The POLE data model is a standard approach used in policing, investigative, and security use cases. It can also, however, be applied in other areas. Typical POLE use cases include:

  • Policing

  • Counter Terrorism

  • Border Control / Immigration

  • Child Protection / Social Services

  • Missing Persons

  • Offender Rehabilitation

  • Insurance Fraud Investigations

Graphs are a perfect fit for use cases like these, where it is important to be able to work with highly connected data in real time. Using a real-time graph helps investigators to be proactive and prevent crime or other incidents, rather than simply being reactive after an incident has occurred. A POLE graph can also be used to generate insights into patterns of behaviour and incidents, which can inform new approaches and enable more targeted use of limited resources.

About the data for this demo


Crime data for this demo was downloaded from public sources (http://data.gov.uk), and is freely provided for download with locations defined to the block or street level and crimes defined by month only (i.e. no day or timestamp). This public crime data does not include any sort of information about persons related to crimes, not even as anonymised tokens - it supplies only crime and location data, or in other words only the 'L' and 'E' for the POLE model. This demo uses street crime data for Greater Manchester, UK from August 2017.

Unique crime IDs, longitude, latitude, crime type, street/locale name, and last outcome values were taken from the public street crime data files.
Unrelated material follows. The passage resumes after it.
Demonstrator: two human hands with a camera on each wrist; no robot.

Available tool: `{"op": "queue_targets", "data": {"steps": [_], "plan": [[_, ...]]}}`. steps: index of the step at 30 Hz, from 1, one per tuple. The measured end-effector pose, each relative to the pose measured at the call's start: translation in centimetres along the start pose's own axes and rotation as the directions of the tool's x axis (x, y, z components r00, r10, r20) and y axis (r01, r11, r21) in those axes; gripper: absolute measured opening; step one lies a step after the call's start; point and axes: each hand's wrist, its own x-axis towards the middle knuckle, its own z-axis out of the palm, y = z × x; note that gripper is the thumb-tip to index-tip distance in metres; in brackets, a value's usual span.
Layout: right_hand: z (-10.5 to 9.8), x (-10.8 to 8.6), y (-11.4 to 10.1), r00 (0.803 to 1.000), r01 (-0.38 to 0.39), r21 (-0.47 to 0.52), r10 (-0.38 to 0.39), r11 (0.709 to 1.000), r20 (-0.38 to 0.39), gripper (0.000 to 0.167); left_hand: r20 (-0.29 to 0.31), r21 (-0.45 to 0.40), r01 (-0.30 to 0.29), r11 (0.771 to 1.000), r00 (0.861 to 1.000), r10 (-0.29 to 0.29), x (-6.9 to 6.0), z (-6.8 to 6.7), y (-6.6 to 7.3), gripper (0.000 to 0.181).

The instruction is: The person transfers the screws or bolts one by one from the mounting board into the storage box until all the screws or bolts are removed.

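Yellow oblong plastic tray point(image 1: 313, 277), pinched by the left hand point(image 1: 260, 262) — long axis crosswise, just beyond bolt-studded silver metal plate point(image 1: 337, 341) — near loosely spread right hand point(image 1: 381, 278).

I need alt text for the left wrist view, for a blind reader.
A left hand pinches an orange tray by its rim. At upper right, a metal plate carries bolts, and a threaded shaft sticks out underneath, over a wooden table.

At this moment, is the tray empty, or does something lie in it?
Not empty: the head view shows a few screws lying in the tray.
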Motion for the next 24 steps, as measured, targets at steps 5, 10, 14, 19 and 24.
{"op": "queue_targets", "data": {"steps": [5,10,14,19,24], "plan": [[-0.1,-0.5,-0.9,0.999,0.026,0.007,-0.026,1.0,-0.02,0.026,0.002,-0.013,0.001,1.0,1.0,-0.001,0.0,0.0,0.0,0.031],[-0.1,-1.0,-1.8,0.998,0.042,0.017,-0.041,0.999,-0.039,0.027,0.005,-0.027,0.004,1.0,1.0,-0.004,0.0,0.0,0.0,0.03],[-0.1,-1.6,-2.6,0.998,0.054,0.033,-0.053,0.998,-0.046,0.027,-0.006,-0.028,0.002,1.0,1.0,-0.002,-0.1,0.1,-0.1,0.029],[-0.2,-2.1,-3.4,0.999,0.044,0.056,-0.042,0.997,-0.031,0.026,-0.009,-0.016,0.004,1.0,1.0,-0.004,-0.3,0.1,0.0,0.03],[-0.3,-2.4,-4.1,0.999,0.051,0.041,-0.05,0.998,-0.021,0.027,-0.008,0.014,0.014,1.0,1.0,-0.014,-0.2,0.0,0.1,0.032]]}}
UK postcodes were retrieved from a public API using Longitude and Latitude, and randomly generated or curated data was used for other entities in the database (vehicles, officers, people, phone numbers, phone calls, emails, day of the month, etc.).

All scenarios and persons portrayed in this demo are fictitious. Any similarity to real persons or events is coincidental and unintentional.

General Queries


Schema

Review the metagraph, and see the types of nodes and relationships we’re going to be working with.

call db.schema.visualization()

Notice the different ways that Persons can be related to each other. There is a general 'KNOWS' relationship, as well as more specific relationship types: FAMILY_REL (related to), KNOWS_LW (lives with), KNOWS_PHONE (has a related phone call), and KNOWS_SN (social network).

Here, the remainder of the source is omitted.